International ratings agency Standard and Poor’s has revised India’s long-term sovereign credit rating outlook to negative from stable. However, the long-term sovereign rating has been affirmed at ‘BBB-’.

“The outlook revision reflects our view of at least a one-in-three likelihood of a downgrade if the external position continues to deteriorate, growth prospects diminish, or progress on fiscal reforms remains slow in a weakened political setting,” said Standard & Poor’s credit analyst Takahira Ogawa in a press release.

The ratings agency said while India’s favorable long-term growth prospects and high level of foreign exchange reserves support ratings, a large fiscal deficit and debt, as well as its lower middle-income economy, constrain the same.

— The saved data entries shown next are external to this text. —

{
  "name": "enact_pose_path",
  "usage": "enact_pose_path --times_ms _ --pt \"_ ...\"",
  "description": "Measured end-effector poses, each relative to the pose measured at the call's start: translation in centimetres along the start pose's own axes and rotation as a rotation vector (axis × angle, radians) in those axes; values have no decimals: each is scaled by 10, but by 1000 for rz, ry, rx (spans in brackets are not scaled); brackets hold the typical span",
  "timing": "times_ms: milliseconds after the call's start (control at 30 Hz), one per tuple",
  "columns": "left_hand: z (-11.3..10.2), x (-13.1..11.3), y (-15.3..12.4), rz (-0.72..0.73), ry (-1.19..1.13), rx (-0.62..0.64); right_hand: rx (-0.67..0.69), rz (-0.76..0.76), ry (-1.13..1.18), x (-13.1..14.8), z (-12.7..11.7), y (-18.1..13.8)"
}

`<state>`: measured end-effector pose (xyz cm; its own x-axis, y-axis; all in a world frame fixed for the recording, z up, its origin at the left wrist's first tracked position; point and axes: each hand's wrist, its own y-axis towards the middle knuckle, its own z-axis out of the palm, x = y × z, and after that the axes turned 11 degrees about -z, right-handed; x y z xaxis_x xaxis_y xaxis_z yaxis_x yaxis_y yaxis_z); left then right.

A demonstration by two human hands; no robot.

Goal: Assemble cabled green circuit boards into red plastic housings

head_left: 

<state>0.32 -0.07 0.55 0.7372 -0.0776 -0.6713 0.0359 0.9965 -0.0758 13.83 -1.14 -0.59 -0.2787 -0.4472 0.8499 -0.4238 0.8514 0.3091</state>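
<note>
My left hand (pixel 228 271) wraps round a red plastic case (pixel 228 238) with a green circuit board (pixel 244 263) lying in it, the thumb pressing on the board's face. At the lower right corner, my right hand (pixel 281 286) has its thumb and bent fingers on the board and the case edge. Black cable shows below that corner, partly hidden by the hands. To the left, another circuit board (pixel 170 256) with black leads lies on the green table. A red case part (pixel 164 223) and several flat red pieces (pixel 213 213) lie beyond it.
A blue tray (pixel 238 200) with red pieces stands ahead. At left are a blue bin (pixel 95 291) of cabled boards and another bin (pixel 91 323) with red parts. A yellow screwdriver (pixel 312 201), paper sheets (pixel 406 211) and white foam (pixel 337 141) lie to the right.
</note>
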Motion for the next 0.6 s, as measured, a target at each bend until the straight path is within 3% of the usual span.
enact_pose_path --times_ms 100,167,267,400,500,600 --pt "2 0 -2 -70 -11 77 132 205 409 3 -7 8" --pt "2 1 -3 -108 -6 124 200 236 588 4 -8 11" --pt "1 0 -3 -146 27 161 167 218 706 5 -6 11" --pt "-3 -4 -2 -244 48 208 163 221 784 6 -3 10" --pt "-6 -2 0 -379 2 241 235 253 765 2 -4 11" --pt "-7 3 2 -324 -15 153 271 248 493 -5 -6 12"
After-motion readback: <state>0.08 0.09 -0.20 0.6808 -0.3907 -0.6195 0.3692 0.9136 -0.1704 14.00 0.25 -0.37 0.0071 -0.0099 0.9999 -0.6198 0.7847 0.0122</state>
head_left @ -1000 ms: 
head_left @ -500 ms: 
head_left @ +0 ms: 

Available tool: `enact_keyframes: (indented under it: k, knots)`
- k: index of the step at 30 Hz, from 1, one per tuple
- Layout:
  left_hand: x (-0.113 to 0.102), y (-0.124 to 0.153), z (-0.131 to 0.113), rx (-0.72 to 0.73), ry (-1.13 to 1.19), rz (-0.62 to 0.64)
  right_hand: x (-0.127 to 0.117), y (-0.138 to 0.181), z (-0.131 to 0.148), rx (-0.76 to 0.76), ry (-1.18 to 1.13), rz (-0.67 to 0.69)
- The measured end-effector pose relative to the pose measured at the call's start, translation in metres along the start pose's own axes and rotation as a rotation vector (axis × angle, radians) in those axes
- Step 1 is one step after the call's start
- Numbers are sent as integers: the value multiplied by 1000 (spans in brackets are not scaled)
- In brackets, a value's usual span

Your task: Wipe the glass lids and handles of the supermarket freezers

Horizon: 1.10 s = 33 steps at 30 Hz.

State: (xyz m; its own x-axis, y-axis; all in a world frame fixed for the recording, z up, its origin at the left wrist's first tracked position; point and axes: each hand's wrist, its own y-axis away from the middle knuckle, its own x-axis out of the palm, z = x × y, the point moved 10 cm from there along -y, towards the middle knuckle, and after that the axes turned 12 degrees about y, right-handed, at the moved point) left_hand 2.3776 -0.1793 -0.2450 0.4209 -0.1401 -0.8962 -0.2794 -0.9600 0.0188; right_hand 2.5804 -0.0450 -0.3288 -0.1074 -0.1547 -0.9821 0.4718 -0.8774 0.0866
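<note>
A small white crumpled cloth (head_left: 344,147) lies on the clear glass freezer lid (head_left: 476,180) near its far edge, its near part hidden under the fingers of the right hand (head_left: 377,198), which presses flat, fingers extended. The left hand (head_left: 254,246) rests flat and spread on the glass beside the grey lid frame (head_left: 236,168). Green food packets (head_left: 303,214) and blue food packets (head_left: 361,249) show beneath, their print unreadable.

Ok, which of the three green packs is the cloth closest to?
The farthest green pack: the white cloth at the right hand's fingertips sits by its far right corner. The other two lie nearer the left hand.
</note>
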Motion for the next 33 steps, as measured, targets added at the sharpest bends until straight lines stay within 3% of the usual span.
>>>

“High fiscal deficits and a heavy debt burden remain the most significant constraints on the sovereign ratings on India,” it said. “We expect only modest progress in fiscal and public sector reforms, given the political cycle–with the next elections to be held by May 2014–and the current political gridlock. Such reforms include reducing fuel and fertiliser subsidies, introducing a nationwide goods and services tax, and easing of restrictions on foreignownership of various sectors such as banking, insurance, and retail sectors.”

The ratings agency also estimated India’s GDP per capita growth at 5.3 percent for the financial year ending March 2013, versus 6 percent on average over the past five years.

The negative outlook signals “at least a one-in-three likelihood of the downgrade of India’s sovereign ratings within the next 24 months,” S&P said. A downgradeis likely if the country’s economic growth prospects dim, its external position deteriorates, its political climate worsens, or fiscal reforms slow,Ogawa said.

Reacting to the outlook revision, finance Minister Pranab Mukherjee said S&P’s action was “only a revision of outlook, not a downgrade.”

Speaking to CNBC TV18, an RBS expert said the cut in outlook was not completely unanticipated and cautioned that a further worsening of the external situation could make things “bad for India”.

Stocks slumped 1 percent as soon as news of S&P’s outlook revision trickled in, but have now started recovering. Even the rupee slipped against the dollar.

Siddharth Sanyal, director and chief India economist at Barclays Capital, said the markets, both equities and currencies, had given a ‘knee-jerk’ reaction to the ratings outlook revision. But he added that “S&P’s report might continue to remain an overhang on the rupee for the time being. For now, we don’t expect any clear-cut change in India’s credit rating.”